Monday, June 20, 2005

Proper Lawn Care (?)

This spring I became determined to improve the backyard of our home. Approximately 100’ x 50’, the rear yard is on the north side of the house and is shaded by several large oak trees and surrounded by maples and locusts. In the middle is a specimen Japanese red maple that turns a glorious shade of red in the fall. Because I used a mulching mower much of the oak flowers and not a few leaves got mulched and returned to the soil. This lowered the pH of the soil to around 5.5—which is not god for grass but just dandy for the moss that loved the shade. I don’t think we have had a real lawn in the backyard since my son was around 10 (he just turned 22).

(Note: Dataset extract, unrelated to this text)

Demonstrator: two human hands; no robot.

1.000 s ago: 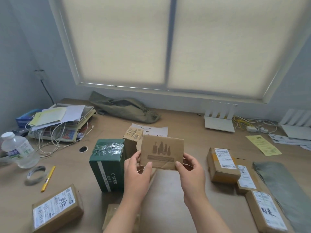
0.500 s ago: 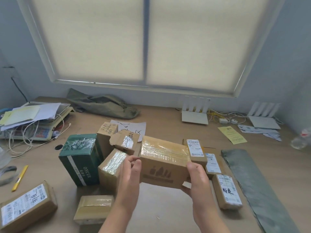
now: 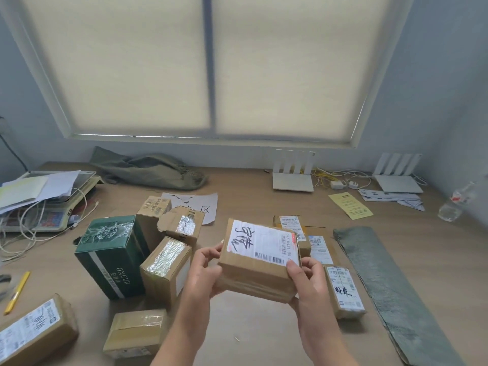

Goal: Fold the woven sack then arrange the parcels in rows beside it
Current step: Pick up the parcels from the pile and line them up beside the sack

Any way, right after Easter I formulated and implemented my plan of attack. First, I raked up all of the moss. Some of the moss was one-half to three-quarters of an inch thick and extremely plush. Then I screened the moss to get any topsoil back. I purchased lime—lots of lime—and spread it on the soil until it looked like it had just snowed. Then I spread some fertilizer over the lime, rented a tiller and turned all of this into the top four inches of soil. Next I spread some Scott’s shade loving grass seed and used a rented roller to tamp it into the soil. Then I began a regimen of watering. Three times a day I would water the lawn to ensure it would not dry out. And I waited. And watered.

Ten days later the grass began to grow. It grew slowly at first but then it began to fill in. When it was about three inches tall, I cut it for the first time. About a week later I cut it again. And then On May 13th, a Friday, I cut it for the third time. At this point some broad leaf weeds were also making their presence noticeable, but I had read that after the third cutting it was okay to spread some weed-and-feed on the new grass. So I purchased and applied Scott’s Step Two, along with another 150 pounds of lime. Temperatures soared to over 90 in blistering sunshine on the 14th and 15th of May but I let the chemicals sit on the lawn without watering so they could better work their magic on the weeds. The night of the 15th, however, I relented and watered the lawn heavily.

Then I went away for two weeks leaving the watering chores to my wife who did follow the program as prescribed. She therefore escapes blame in what followed.

Wha' Happened?
IMG_0705

When I returned on May 31, vast swatches of my beautiful new lawn were wilted and dead. I almost wept. Then I looked more closely and could see that those areas where the weed-and-feed had not been applied were still growing well. (I had applied the lime first and then the w&f making full coverage difficult to determine—that whole white-on-white thing.) Did I apply the w&f too soon? My neighbor thinks so. Did I overlap the w&f in spots to provide too great a dose? The stripes tell the story of missed areas but not necessarily overexposed ones. Did the combination of lime and w&f create too strong a chemical scene? Possibly. Did the searing heat without water do the damage? The still growing strips of grass suggest heat alone may not have been the killing factor but add the chemicals and the young roots may have been killed. Was the application of the chemicals on Friday the 13th to blame? Mmmm?

I’ll be back to reseed the lawn during the end of July when I can be sure to keep the watering on schedule and perhaps I will yet have a real lawn again. And this time I will let it grow a whole lot longer before I apply any weed killer—maybe until next April!